→ **YOUR TASK**
Across the whole listing, return each line exactly, with no images included.

→ **DATA PROVIDED**
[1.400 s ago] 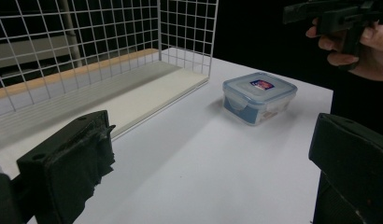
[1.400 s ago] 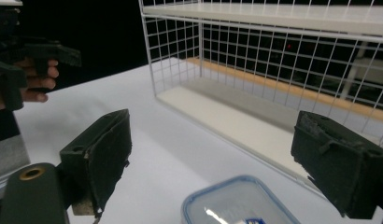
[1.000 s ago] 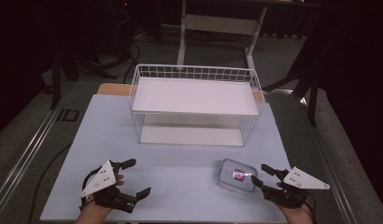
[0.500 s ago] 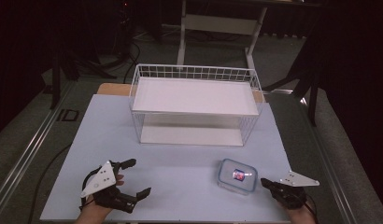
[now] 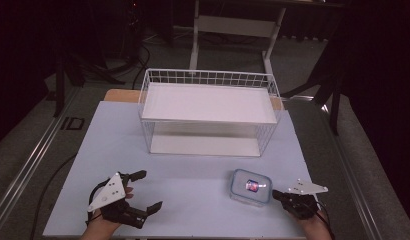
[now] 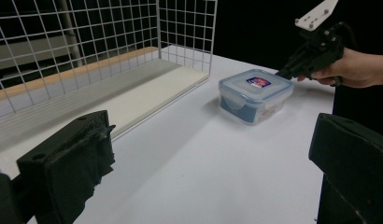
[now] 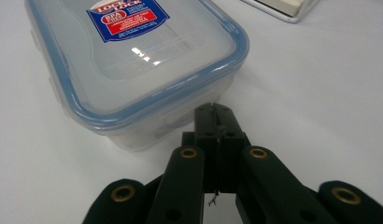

→ **OUTPUT OF THE EXERCISE**
[1.400 s ago] 
[1.400 s ago] 
[1.000 s ago] 
[0.500 s ago] 
[now] 
[now] 
[now] 

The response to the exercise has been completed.